Exercise aim
Report each line of the listing below that holds "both".

--- START ---

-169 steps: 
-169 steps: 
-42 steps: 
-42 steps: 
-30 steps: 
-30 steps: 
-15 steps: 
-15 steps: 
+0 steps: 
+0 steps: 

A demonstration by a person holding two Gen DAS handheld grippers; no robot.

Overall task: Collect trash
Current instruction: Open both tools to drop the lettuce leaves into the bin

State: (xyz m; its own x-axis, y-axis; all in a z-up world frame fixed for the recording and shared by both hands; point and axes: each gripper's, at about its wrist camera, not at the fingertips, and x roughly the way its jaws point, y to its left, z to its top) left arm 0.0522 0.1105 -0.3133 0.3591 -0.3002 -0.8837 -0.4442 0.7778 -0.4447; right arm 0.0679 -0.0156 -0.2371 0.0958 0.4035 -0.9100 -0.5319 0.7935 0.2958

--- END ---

Exercise solution
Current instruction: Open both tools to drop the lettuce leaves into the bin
State: (xyz m; its own x-axis, y-axis; all in a z-up world frame fixed for the recording and shared by both hands; point and axes: each gripper's, at about its wrist camera, not at the fingertips, and x roughly the way its jaws point, y to its left, z to its top) left arm 0.0522 0.1105 -0.3133 0.3591 -0.3002 -0.8837 -0.4442 0.7778 -0.4447; right arm 0.0679 -0.0156 -0.2371 0.0958 0.4035 -0.9100 -0.5319 0.7935 0.2958

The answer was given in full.